2. Develop a search mindset: I know everyone and their cat will tell you that but what does it really mean? SEO changes so fast and not so long ago it was enough to focus on the technical aspects of SEO, today however that isn’t enough. When I say develop a search mindset I mean optimising for all types of search – links, videos and images. This links back to the previous point I made about being relevant but really it’s not enough to simply rank high, instead you want to be relevant for both the query and the medium of search. When updating your SEO plan, see what results show up for different keywords (use longtail keywords) in all 3 types of search results to learn more about search intent and improve your content.

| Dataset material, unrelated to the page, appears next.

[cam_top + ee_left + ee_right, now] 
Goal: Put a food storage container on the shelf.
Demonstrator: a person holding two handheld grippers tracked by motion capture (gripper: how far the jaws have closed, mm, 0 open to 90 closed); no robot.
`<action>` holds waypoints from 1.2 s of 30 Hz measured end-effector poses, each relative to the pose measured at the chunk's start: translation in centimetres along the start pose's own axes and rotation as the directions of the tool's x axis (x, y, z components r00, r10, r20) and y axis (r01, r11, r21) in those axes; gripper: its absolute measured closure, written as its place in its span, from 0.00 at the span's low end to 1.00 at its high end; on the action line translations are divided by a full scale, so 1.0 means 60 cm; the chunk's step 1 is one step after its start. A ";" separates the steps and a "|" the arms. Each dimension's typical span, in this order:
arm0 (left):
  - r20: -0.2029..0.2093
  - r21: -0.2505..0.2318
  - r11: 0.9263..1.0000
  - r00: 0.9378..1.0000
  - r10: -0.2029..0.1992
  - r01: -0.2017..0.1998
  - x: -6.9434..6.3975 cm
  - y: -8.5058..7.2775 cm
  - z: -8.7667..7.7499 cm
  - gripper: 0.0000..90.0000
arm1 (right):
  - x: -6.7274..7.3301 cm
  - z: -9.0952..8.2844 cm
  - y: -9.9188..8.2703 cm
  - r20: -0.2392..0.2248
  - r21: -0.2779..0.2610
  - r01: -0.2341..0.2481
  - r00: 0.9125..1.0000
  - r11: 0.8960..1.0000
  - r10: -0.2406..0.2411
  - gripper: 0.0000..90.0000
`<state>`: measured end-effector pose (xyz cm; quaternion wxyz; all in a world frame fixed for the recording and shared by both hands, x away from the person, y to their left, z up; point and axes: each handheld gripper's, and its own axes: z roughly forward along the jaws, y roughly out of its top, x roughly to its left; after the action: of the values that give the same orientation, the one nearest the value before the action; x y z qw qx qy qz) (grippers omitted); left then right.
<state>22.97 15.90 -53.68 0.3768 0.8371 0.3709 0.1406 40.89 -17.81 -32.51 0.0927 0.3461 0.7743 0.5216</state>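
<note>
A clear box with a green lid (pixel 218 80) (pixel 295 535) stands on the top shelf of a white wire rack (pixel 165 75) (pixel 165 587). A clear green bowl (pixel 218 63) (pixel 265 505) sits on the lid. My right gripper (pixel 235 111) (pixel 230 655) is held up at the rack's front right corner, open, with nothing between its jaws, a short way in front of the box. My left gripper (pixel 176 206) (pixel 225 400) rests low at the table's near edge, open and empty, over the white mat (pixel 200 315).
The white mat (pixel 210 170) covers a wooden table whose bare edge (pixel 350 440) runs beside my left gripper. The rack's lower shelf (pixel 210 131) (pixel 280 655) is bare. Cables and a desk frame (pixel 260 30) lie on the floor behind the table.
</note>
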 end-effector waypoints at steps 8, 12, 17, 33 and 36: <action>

3. Take advantage of Google +, Google Maps & Google Places: I must confess I have not been big on using Google +. I have used Google Maps and Google Places in small business marketing but amid all it’s ups and downs Google + is still a great tool to complement your online marketing. I know in 2014 I wasn’t certain if Google + is worth the time but in 2015 it will be one of the tools I will be using. There’s no question that Google+ is no Facebook but it’s one of the most effective SEO tools out there. From collecting reviews to sharing updates, reaching people and creating conversations, Google+ will be an amazing addition in your local SEO toolbox in addition to other Google services.
7 Ways To Use Splunk For Technical SEO
by Eli Schwartz, searchengineland.com @5le
Devil is in the details. No SEO plan is complete without a well defined approach to keeping an eye on your crawl data. Crawl data includes information about link structures, broken links and 404’s that can be damaging your page rank. It’s like taking care of a machine with many moving parts requires making sure that each and every single part is functioning at its best. keeping an eye on your crawl data let’s you monitor the components of technical SEO that aren’t readily visible to you. Google Webmaster tools is a great place to start. It’s user friendly and provides on meaning insights on every aspect of how your website is being crawled and which links are being indexed.
I use Google WB tool myself but I like to try other tools as well because some tools offer certain specific features that are better suited for some projects and some people than others. It pays off to try new things and learn new tricks. One such tool is Splunk that offers deeper analytics and integration with business intelligence. Splunk makes it easier for you to see the insights that are important for you saving you the trouble of going through custom Excel sheets. That also means its easier to find and share key insights! The free version of Splunk allows you to process 500 MB of data every day saving you time and as Avinash Kaushik would put it, ‘Making you an analytics ninja.’ – Agile and decisive.